Women seeking to express concerns about childbirth or to challenge institutionalized medicine by writing online birth plans or birth stories exercise rhetorical agency in undeniably feminist ways. In Writing Childbirth: Womenas Rhetorical Agency in Labor and Online, author Kim Hensley Owens explores how women create and use everyday rhetorics in planning for, experiencing, and writing about childbirth. Drawing on medical texts, popular advice books, and online birth plans and birth stories, as well as the results of a childbirth writing survey, Owens considers how womenas agency in childbirth is sanctioned, and how it is not. She examines how womenas rhetorical choices in writing interact with institutionalized medicine and societal norms. Writing Childbirth reveals the contradictory messages women receive about childbirth, their conflicting expectations about it, and how writing and technology contribute to and reconcile these messages and expectations.
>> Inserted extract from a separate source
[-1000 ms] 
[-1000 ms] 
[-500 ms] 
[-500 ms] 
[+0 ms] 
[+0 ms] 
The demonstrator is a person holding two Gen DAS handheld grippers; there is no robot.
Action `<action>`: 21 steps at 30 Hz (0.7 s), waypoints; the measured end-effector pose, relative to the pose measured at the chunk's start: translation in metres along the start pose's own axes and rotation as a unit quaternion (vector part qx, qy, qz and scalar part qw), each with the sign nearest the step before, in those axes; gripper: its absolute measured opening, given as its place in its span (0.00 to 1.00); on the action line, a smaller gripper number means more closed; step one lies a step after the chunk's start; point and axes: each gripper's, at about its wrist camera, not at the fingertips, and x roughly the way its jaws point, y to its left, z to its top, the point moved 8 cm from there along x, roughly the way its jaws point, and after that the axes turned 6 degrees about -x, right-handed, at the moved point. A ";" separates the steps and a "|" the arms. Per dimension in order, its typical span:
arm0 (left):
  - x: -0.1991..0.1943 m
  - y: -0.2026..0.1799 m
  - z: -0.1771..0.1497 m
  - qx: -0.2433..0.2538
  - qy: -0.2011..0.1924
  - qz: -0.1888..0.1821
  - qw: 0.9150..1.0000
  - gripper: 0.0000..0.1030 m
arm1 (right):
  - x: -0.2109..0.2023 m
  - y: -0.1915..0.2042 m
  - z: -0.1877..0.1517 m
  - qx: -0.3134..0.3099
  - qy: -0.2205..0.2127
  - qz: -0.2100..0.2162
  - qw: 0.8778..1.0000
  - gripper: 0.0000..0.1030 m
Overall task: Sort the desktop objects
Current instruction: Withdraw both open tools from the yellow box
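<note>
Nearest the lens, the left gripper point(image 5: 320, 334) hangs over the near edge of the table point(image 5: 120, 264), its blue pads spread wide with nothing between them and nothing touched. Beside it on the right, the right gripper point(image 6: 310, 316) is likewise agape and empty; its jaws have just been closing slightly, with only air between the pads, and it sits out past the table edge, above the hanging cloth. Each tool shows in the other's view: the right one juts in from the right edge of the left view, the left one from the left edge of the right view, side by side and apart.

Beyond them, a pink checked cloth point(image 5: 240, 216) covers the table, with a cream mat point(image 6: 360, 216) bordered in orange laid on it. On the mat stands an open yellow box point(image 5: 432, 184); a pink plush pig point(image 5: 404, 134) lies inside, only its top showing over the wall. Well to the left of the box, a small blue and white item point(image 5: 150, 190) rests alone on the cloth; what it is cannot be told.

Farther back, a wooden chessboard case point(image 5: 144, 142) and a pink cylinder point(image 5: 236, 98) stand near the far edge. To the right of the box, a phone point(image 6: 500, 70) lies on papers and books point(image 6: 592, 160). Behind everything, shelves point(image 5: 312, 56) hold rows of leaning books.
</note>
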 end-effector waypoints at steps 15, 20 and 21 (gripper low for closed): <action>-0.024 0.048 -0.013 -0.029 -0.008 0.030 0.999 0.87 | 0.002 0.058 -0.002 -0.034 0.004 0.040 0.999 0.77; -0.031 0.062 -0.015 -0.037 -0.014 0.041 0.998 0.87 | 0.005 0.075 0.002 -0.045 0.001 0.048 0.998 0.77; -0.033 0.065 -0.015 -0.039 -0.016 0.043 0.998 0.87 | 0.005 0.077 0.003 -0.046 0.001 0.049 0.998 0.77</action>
Demonstrating the value of extending rhetorical investigations of health and medicine beyond patient-physician interactions and the discourse of physicians, Writing Childbirth offers fresh insight into feminist rhetorical agency and technology and expands our understanding of the rhetorics of health and medicine.Contradictions between the template and the essay extend beyond style to include content conundrums for birth plan writers. aNo shave prepa and ano enemaa are two of the first four options a woman may check; as Scott explains, though, anbsp;...
Title | : | Writing Childbirth |
Author | : | Kim Hensley Owens |
Publisher | : | SIU Press - 2015-06-24 |
You must register with us as either a Registered User before you can Download this Book. You'll be greeted by a simple sign-up page.
Once you have finished the sign-up process, you will be redirected to your download Book page.